Nesse sentido, a identidade da CUPRA evolui para uma nova assinatura luminosa composta por três elementos triangulares. Essa solução já tinha sido vista no Tavascan, o elétrico «SUV-cupé», que também esteve presente em Munique.
Na traseira, a iluminação volta a usar os mesmos três triângulos, acrescentando ainda uma faixa LED muito fina que interrompe a sua orientação para contornar o símbolo da CUPRA ao centro… igualmente iluminado.
No DarkRebel, sobressai também o desenho das jantes, inspirado nos automóveis de competição da CUPRA e pensado para equilibrar desempenho e eficiência. Estas retomam a forma triangular do emblema da marca e expandem-na de forma paramétrica, combinando raios em negro com apontamentos em cobre e componentes transparentes.
Interior é tão radical como o exterior
Por dentro, o ambiente aposta num minimalismo que não abdica de um impacto visual arrojado. Tal como no exterior, recorre ao desenho paramétrico, juntando impressão 3D (fabricação aditiva) e materiais mais sustentáveis (incluindo bambu 90% biodegradável).

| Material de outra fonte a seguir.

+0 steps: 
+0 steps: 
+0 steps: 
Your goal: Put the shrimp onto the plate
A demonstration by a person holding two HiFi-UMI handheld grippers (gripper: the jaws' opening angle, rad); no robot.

Ao centro, a espinha metálica feita com tecnologia de impressão 3D domina o habitáculo, chamando a atenção quase como se fosse uma peça escultórica.

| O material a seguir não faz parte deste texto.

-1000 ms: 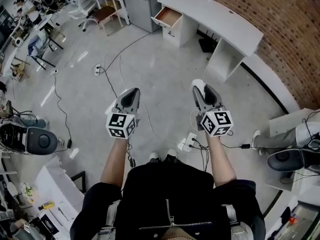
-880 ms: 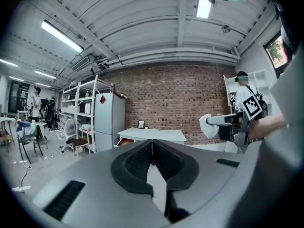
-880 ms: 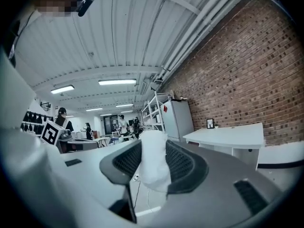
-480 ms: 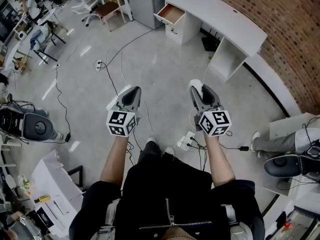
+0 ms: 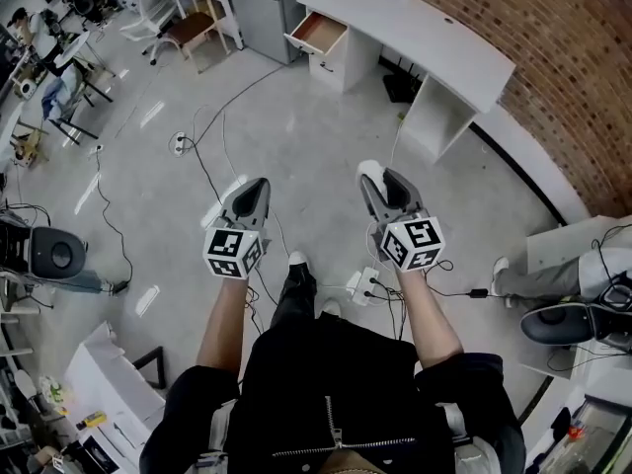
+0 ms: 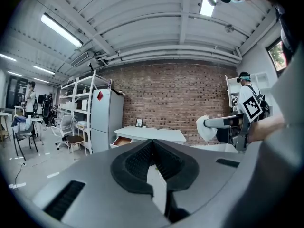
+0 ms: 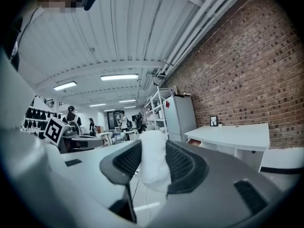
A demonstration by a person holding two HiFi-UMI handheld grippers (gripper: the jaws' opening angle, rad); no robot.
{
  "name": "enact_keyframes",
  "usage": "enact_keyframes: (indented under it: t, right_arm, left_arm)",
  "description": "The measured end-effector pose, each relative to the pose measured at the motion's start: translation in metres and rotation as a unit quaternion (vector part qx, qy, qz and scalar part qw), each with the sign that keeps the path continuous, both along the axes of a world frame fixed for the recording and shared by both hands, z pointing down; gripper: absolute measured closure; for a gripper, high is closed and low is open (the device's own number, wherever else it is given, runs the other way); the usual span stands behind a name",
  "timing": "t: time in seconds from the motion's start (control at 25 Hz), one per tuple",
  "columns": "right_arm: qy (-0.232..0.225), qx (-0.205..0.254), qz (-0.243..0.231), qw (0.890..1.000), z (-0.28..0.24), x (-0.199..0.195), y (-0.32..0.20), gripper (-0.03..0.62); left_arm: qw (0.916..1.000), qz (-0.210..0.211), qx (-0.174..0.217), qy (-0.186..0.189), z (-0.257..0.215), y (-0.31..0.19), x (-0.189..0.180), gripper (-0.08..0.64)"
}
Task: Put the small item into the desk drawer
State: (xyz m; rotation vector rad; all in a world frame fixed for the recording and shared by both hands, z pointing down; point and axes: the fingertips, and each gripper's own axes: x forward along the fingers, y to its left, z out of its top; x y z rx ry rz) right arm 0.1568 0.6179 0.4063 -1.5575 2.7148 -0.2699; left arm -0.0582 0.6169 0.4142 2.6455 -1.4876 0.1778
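The carry is only partly done, as I judge it: the small item (image 7: 153, 161) is already secured in the right gripper (image 5: 373, 179), its two jaws pinching the item from either side with the pads pressing into it; the open drawer (image 5: 318, 32) at the left end of the white desk (image 5: 425, 39) is well apart from both grippers, across a wide stretch of grey floor (image 5: 326, 131); so picking up looks finished, while the walk to the desk, lowering the item into the drawer and letting go are all left. The left gripper (image 5: 256, 190) carries nothing, its jaws pressed together with no gap between the pads; it is held out beside the right one, both pointing roughly toward the desk. The item is white, soft-looking and crumpled, standing up between the right pads and bulging a little above and below them; it may be a wad of tissue or cloth, though the wide-angle view is too soft to settle which. The drawer shows a bare wooden-brown inside.
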Motion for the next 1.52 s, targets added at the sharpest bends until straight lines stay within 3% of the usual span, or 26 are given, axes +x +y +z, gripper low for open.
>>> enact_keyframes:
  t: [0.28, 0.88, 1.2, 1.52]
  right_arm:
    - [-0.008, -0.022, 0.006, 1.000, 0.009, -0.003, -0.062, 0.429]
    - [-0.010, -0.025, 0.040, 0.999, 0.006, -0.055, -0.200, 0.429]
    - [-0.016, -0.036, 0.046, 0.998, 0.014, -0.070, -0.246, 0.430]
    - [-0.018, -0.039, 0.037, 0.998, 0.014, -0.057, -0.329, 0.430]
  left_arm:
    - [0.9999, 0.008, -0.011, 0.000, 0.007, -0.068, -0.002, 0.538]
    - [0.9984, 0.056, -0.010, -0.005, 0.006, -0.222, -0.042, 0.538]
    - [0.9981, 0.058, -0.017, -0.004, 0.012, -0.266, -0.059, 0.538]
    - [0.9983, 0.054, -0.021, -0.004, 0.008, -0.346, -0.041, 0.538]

Os bancos tipo baquet Supersport são outro ponto de destaque: incluem apoios de cabeça revestidos com tecido de tricotagem 3D e assentam numa estrutura produzida num material transparente de aspeto cristalino, com inserções em cobre.
O CUPRA DarkRebel integra ainda uma câmara térmica no tejadilho. Este sistema acompanha as condições no habitáculo e intervém no controlo da climatização, ajustando automaticamente a temperatura e os fluxos de ar. A iluminação ambiente nessa área também se altera, sinalizando visualmente se a temperatura está a subir ou a descer.
E as prestações?
Seria expectável que a CUPRA, ao mostrar algo tão extravagante do ponto de vista visual como o DarkRebel, apresentasse números impressionantes - mas isso não aconteceu.
Sabe-se apenas que é 100% elétrico e que o seu objetivo é, acima de tudo, funcionar como manifesto visual do futuro da linguagem estética da marca.
As hipóteses de vermos algo parecido com o DarkRebel chegar à produção são, por isso, reduzidas.
Ainda assim, Wayne Griffiths, diretor executivo da SEAT e da CUPRA, afirmou durante a revelação virtual do protótipo, em abril: “é tempo de pensar no futuro. O nosso próximo sonho. O CUPRA DarkRebel é a interpretação da nossa visão”.
Quem sabe? Talvez no futuro exista espaço para um desportivo… na desportiva CUPRA. Com as linhas do DarkRebel ou não.